One frequent objection to the HPI as an adaptive health measure is that it fails to appreciate specific evolutionary tasks that appear to lie in our future, if we are to survive as a species and progressively evolve into more advanced species over time. In particular, while the HPI can be understood as recognizing and promoting the need for ecological sustainability on our planet, this is less clearly the case as respects extraterrestrial adaptive challenges and opportunities – including diverting threatening asteroids and the still larger task of becoming a multi-stellar species.

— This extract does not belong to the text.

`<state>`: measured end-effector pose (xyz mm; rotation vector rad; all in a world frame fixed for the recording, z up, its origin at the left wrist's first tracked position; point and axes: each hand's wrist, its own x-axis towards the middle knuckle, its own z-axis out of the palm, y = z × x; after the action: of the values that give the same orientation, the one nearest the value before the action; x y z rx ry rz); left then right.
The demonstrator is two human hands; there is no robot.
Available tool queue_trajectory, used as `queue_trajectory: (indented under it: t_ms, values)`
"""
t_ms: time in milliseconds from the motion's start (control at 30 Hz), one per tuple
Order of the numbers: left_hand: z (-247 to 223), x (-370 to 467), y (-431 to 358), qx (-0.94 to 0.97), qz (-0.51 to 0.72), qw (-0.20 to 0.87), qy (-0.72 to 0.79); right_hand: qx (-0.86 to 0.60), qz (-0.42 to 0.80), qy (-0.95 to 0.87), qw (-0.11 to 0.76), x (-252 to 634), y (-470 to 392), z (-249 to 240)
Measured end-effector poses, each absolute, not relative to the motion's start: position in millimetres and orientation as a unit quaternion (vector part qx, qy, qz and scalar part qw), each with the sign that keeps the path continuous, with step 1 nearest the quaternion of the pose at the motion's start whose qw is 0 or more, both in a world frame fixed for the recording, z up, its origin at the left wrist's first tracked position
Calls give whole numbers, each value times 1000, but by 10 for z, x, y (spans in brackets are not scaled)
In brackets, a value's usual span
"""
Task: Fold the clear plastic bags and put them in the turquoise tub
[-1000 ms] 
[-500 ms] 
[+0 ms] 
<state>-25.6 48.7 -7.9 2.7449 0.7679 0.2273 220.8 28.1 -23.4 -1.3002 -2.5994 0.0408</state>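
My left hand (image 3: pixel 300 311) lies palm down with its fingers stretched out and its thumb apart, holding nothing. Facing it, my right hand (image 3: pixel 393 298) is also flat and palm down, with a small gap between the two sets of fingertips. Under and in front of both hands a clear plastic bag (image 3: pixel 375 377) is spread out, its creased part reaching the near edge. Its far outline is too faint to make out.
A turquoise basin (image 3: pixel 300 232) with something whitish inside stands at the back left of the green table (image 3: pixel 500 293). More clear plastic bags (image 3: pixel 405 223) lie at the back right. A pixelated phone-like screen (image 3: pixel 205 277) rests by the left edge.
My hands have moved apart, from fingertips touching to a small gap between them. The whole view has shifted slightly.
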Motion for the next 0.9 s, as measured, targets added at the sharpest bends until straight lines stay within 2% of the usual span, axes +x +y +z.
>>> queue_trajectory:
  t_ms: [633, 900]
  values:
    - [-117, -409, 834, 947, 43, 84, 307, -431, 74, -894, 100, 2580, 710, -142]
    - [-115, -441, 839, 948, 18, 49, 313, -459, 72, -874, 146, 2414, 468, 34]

Such efforts of course involve advanced technology, resource use, and intensity of effort. But I would point out that they also include persistency of action as well, and thus invoke sustainability considerations too. As such, the general economic model of the world’s wealthiest and most technologically advanced nations may not be workable in time, since the model risks global ecological collapse if extended to all nations and global social collapse if it is reserved for some nations only. Given this, more modestly resourced or consumptive social models may actually prove superior in terms of acting on our extraterrestrial adaptive threats and opportunities over time – perhaps taking slightly longer to achieve needed functional outcomes, but also offering a more certain or secure path to our species achievement of these ends.
Overall, the HPI metric has many advantages or grounds for support as a preliminary measure of adaptive health at a national and international level. And for me, this is especially true in the absence of both superior measures and, more fundamentally, robust efforts to explore and develop such measures – as naturally important, thought-provoking, and transformative as this work might be in our time.
This link will take you to the current national HPI list, and I have included the current top-ten HPI nations below:
- Costa Rica
- Mexico
- Colombia
- Vanuatu
- Vietnam
- Panama
- Nicaragua
- Bangladesh
- Thailand
- Ecuador
I would encourage you to explore the HPI and broader set of ideas I have introduced, and also perhaps to think of new and improved ways we might better measure, predict, and ultimately promote and pursue adaptive health in our modern nations – and across our modern world, for species overall, and in time.